Istintivamente, per colmare il vuoto, Catherine si mise a cantare; la canzoncina più semplice e consolatoria che conoscesse, un antico canone che cantava prima ancora di avere l’età per capire il significato delle parole.

Sumer is icumen in Loude sing cuckoo, Groweth seed and bloweth mead, And spring’th the woode now. Sing cuckoo…
È giunta l’estate Canta forte, cuculo, Cresce il seme e fiorisce il prato, E il bosco ora è in rigoglio. Canta cuculo…

La voce da soprano usciva dalla gola infiammata tremula e sommessa, quasi stonata. Catherine guardava fisso fuori dal finestrino, senza curarsi di quello che gli altri pensassero di lei; potevano etichettarla come un caso clinico, se ne avevano voglia. Il terribile silenzio si attenuava, era quella la cosa importante.

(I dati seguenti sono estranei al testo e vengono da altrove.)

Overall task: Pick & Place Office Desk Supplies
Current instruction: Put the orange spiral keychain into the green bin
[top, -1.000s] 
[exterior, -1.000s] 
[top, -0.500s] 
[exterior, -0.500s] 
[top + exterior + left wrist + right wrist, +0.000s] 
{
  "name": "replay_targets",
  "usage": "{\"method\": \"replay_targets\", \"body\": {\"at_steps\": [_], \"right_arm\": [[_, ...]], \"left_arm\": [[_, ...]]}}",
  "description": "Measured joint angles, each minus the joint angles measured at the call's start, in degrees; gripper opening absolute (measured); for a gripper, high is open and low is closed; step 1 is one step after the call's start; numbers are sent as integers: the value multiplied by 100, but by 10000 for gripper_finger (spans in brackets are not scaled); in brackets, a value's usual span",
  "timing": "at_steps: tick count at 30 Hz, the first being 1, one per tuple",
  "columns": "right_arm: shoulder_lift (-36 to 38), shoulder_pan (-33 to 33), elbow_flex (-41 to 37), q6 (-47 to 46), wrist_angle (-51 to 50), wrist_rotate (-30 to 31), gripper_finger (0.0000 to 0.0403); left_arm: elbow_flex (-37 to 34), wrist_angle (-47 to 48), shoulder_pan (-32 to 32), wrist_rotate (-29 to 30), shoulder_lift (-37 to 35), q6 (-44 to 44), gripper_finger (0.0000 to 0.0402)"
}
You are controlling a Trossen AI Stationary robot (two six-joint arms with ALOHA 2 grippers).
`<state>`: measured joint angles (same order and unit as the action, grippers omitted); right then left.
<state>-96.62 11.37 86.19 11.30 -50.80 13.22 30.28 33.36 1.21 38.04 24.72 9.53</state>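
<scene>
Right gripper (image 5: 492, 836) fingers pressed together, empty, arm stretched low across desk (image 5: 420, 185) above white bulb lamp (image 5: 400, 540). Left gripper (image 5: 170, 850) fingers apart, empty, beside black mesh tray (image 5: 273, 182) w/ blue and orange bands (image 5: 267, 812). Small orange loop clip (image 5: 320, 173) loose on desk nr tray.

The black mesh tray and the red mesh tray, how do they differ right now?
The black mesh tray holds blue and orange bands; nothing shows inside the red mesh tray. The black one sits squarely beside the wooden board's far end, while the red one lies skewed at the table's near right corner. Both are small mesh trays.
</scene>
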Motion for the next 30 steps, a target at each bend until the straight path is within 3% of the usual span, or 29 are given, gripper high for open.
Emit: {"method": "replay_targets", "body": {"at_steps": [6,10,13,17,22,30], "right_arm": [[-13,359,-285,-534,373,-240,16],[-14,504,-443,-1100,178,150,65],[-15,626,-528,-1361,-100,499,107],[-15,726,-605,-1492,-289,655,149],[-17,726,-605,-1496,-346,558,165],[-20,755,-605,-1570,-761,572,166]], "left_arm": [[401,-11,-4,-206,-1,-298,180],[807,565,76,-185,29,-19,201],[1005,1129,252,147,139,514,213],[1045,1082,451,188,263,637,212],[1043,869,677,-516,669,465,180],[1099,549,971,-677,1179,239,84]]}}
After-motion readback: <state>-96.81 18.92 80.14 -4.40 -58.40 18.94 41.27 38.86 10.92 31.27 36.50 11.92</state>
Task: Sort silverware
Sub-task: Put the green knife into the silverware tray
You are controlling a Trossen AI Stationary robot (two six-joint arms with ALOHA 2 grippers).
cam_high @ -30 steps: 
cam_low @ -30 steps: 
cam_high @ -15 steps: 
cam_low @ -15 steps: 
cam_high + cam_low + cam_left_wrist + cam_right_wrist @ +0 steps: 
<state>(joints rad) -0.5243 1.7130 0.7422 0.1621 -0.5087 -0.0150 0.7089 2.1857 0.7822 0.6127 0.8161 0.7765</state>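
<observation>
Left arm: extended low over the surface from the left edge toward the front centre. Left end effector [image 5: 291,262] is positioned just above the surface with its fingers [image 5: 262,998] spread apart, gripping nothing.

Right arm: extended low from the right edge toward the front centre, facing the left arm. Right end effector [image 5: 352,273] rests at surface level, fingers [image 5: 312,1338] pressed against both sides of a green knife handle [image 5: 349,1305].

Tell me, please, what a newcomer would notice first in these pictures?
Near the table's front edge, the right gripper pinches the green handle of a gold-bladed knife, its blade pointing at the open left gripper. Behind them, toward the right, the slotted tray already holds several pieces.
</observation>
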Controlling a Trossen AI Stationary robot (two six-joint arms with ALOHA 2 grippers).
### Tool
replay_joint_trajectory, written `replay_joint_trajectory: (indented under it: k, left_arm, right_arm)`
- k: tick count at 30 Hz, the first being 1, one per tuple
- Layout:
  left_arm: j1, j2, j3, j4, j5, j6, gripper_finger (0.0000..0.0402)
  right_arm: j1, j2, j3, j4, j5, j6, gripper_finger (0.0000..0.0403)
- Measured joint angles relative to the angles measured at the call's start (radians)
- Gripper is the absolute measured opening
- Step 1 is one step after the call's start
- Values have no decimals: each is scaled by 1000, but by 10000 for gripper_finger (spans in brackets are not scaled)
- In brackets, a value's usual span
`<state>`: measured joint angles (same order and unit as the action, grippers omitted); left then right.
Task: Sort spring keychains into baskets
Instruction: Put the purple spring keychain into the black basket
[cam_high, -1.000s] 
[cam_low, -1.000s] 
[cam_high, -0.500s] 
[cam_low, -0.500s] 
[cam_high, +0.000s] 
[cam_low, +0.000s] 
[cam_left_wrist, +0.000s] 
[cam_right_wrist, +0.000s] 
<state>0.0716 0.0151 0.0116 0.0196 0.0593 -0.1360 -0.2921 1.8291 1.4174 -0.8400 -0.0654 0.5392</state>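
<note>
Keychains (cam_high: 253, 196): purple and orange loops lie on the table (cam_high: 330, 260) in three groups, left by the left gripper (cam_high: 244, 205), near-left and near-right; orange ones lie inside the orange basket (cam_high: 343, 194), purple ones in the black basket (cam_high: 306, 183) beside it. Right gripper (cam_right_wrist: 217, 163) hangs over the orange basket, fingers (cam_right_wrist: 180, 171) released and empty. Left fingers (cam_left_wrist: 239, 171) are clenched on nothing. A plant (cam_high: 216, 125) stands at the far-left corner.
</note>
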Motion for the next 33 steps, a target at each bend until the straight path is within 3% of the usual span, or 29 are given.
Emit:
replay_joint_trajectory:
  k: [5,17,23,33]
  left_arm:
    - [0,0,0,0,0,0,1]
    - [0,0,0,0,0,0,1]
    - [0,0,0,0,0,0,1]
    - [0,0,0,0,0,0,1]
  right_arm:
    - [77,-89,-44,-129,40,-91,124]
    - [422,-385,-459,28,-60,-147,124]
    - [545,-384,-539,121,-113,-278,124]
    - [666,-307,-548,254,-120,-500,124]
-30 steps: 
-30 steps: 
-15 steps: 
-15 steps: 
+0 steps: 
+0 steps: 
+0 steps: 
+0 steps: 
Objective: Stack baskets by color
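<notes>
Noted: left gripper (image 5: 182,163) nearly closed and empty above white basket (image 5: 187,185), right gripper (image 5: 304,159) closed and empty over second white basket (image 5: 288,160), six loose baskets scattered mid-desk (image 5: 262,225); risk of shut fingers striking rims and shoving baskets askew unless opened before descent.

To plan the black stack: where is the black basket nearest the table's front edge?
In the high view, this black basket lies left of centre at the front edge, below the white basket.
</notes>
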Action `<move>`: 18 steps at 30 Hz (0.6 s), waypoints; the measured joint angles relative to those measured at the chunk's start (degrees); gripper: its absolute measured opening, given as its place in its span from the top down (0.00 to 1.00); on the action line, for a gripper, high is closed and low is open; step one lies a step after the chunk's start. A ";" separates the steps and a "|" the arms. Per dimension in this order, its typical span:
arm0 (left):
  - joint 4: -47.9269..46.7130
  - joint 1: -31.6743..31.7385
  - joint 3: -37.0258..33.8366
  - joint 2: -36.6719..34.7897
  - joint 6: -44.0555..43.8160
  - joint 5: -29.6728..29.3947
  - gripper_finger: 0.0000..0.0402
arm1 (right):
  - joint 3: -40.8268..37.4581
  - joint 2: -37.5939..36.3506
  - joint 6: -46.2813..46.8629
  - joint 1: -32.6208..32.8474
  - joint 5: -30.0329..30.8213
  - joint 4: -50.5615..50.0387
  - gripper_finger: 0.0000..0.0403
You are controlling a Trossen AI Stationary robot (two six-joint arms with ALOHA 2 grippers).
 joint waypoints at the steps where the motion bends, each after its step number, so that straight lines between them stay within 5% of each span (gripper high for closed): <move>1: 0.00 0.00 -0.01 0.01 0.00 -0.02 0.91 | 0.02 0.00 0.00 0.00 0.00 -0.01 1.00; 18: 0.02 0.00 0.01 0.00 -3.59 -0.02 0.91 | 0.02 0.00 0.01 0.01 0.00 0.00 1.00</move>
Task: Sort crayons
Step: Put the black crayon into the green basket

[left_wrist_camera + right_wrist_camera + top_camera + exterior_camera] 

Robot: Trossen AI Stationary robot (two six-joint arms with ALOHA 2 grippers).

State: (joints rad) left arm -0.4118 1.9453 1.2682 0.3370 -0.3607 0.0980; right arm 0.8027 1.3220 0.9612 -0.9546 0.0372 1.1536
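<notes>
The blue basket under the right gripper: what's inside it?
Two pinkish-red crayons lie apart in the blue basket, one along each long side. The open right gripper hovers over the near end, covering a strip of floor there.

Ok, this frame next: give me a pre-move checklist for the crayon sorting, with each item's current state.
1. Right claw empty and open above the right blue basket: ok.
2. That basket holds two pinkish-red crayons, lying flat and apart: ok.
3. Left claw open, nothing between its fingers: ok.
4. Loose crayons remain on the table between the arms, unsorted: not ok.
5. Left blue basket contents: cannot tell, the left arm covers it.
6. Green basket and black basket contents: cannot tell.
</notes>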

Attaccando la seconda strofa, rimase sconcertata nell’accorgersi che Julian si era unito a lei, delicato contrappunto tenorile a offrire assistenza alla sua conduzione vacillante.

Ewe bleateth after lamb, Low’th after calfe cow, Bullock sterteth, Bucke verteth, Merry sing cuckoo.
La pecorella bela dietro all’agnello, Mugghia il manzo dietro alla mucca, Il toro balza, Il cervo scalpita, Canta allegro, cuculo.

A quel punto si era unito anche Roger, e Dagman, che non conosceva le parole, improvvisò uno strano ma appropriato discanto sans paroles.

Cuckoo cuckoo Well singst thou cuckoo, Ne swicke thou never now. Sing cuckoo now, Sing cuckoo, Sing cuckoo, Sing cuckoo now…
Cuculo cuculo! Canti bene, cuculo, Non smettere mai. Ora canta cuculo, Canta cuculo, Canta cuculo, Ora canta cuculo…

E andarono avanti a cantare, senza guardarsi, diretti verso casa.